Does yy input provide anything over regular tokenized input?

goodmami commented 7 years ago

I'm having trouble using yy mode when the yy tokens are stored in a [incr tsdb()] profile's item:i-input field. I could extract and store only the tokens in the profile, but is there any information in the yy data beyond the surface tokens that Jacy makes use of?

fcbond commented 7 years ago

I am pretty sure we use the POS for unknown words (just nouns and sahen).

The lexical entries are in gle.tdl. I show an example below.

generic_vn-lex := vn-trans1-lex & [SYNSEM.LKEYS.KEYREL.PRED #pred, STEM < "_genericvn" >, TOKENS.+LIST generic_token_list & < [+POS.+TAGS < "名詞-サ変接続:n-n" >, +PRED #pred ] > ].

generic_noun-lex := ordinary-nohon-n-lex & [ SYNSEM.LKEYS.KEYREL.PRED #pred, STEM < "_generic_noun" >, TOKENS.+LIST generic_token_list & < [+POS.+TAGS < "名詞-一般:n-n" >, +PRED #pred ] > ].

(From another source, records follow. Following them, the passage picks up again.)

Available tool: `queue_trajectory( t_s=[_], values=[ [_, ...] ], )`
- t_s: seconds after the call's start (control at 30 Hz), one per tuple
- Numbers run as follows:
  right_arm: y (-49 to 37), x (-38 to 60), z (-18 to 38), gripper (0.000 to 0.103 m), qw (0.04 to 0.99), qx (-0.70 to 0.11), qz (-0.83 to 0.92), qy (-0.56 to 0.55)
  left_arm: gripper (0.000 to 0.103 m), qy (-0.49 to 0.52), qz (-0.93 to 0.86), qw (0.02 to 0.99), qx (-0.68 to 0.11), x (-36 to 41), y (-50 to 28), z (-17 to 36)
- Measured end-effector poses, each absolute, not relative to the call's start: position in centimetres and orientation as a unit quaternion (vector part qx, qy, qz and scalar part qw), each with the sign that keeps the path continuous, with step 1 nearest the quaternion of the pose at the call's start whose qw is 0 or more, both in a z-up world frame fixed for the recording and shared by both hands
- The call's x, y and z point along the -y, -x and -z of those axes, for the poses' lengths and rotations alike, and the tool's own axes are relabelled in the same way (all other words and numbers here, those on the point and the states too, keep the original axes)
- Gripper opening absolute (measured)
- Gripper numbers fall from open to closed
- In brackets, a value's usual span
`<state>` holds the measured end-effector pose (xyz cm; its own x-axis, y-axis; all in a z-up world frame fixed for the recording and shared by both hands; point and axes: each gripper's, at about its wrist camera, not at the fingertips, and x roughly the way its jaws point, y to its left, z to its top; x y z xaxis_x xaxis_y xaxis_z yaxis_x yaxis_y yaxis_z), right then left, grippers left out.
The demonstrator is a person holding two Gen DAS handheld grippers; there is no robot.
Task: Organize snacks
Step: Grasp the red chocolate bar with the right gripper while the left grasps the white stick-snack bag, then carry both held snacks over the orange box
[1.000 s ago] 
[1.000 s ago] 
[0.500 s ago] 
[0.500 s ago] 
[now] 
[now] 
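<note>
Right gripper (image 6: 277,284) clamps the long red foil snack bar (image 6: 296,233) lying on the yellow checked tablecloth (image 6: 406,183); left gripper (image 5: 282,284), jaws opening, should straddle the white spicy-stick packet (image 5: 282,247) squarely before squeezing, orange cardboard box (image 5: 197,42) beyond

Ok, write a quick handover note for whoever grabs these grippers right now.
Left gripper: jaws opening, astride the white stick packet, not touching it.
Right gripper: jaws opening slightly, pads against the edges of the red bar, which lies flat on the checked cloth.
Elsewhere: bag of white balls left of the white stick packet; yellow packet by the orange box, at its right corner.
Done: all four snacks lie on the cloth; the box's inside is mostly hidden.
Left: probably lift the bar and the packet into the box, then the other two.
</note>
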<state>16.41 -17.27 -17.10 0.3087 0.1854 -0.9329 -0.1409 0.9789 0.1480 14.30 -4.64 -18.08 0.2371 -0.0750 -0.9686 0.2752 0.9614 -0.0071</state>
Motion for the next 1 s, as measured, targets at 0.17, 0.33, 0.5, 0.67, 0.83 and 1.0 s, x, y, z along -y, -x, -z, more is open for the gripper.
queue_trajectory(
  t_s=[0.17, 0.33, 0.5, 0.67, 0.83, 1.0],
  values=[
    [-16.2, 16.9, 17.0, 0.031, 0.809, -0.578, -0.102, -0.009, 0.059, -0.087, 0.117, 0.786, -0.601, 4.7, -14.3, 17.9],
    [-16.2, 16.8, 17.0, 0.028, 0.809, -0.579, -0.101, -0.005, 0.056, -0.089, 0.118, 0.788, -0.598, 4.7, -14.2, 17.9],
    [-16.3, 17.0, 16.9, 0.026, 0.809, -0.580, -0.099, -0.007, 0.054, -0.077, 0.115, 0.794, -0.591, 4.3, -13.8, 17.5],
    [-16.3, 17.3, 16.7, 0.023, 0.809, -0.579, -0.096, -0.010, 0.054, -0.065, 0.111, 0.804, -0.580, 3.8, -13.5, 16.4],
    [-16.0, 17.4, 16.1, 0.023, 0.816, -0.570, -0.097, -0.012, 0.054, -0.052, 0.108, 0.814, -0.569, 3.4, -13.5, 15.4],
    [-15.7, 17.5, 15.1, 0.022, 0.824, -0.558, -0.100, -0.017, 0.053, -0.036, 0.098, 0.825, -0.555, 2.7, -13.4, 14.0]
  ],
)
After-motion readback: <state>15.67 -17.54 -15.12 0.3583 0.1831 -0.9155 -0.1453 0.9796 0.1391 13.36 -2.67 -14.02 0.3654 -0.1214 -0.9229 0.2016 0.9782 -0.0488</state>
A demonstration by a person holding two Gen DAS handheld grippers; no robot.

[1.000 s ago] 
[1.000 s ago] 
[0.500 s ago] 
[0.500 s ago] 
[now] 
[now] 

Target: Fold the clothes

$ echo "バククが勉強する" | ace -g jacy.dat NOTE: lexemes do not span position 0 バクク'! NOTE: post reduction gap SKIP: バククが勉強する NOTE: ignoringバククが勉強する'

$ echo "バククが勉強する" | python utils/jpn2yy.py | ace -g jacy.dat -y SENT: (yy mode) [ LTOP: h0 INDEX: e2 [ e TENSE: pres MOOD: indicative PROG: - PERF: - ASPECT: default_aspect PASS: - SF: prop ] RELS: < [ udef_q_rel<0:3> LBL: h4 ARG0: x3 [ x PERS: 3 ] RSTR: h5 BODY: h6 ] [ "_バクク_n_unknown_rel"<0:3> LBL: h7 ARG0: x3 ] [ "_benkyou_s_rel"<4:6> LBL: h1 ARG0: e2 ARG1: x3 ARG2: i8 ] > HCONS: < h0 qeq h1 h5 qeq h7 > ] ; (426 utterance_rule-decl-finite 0.892834 0 4 (425 head_subj_rule -0.567591 0 4 (422 hf-complement-rule -1.006413 0 2 (421 quantify-n-rule 0.166081 0 1 (32 generic_noun-lex 0.000000 0 1 ("バクク" 18 "token [ +FORM \"バクク\" +FROM \"0\" +TO \"3\" +ID diff-list [ LIST list LAST list ] +POS pos [ +TAGS cons [ FIRST \"名詞-一般:n-n\" REST null ] +PRBS cons [ FIRST \"1.000000\" REST null ] ] +CLASS non_ne [ +INITIAL luk ] +TRAIT generic_trait +PRED \"_バクク_n_unknown_rel\" +CARG \"バクク\" ]"))) (45 ga 0.150269 1 2 ("が" 21 "token [ +FORM \"が\" +FROM \"3\" +TO \"4\" +ID diff-list [ LIST list LAST list ] +POS null_pos [ +TAGS null +PRBS null ] +CLASS non_ne [ +INITIAL luk ] +TRAIT native_trait +PRED predsort +CARG \"が\" ]"))) (424 vn-light-rule 0.853578 2 4 (46 benkyou-vn 0.000000 2 3 ("勉強" 22 "token [ +FORM \"勉強\" +FROM \"4\" +TO \"6\" +ID diff-list [ LIST list LAST list ] +POS null_pos [ +TAGS null +PRBS null ] +CLASS non_ne [ +INITIAL luk ] +TRAIT native_trait +PRED predsort +CARG \"勉強\" ]")) (423 kuru-lexeme-infl-rule 1.900016 3 4 (52 suru-light-stem 1.101217 3 4 ("する" 23 "token [ +FORM \"する\" +FROM \"6\" +TO \"8\" +ID diff-list [ LIST list LAST list ] +POS null_pos [ +TAGS null +PRBS null ] +CLASS non_ne [ +INITIAL luk ] +TRAIT native_trait +PRED predsort +CARG \"する\" ]")))))) NOTE: 1 readings, added 307 / 121 edges to chart (53 fully instantiated, 39 actives used, 23 passives used) RAM: 1903k

NOTE: parsed 1 / 1 sentences, avg 1903k, time 0.01390s

On Thu, Sep 14, 2017 at 4:15 AM, Michael Wayne Goodman < notifications@github.com> wrote:

I'm having trouble using yy mode when the yy tokens are stored in a [incr tsdb()] profile's item:i-input field. I could extract and store only the tokens in the profile, but is there any information in the yy data beyond the surface tokens that Jacy makes use of?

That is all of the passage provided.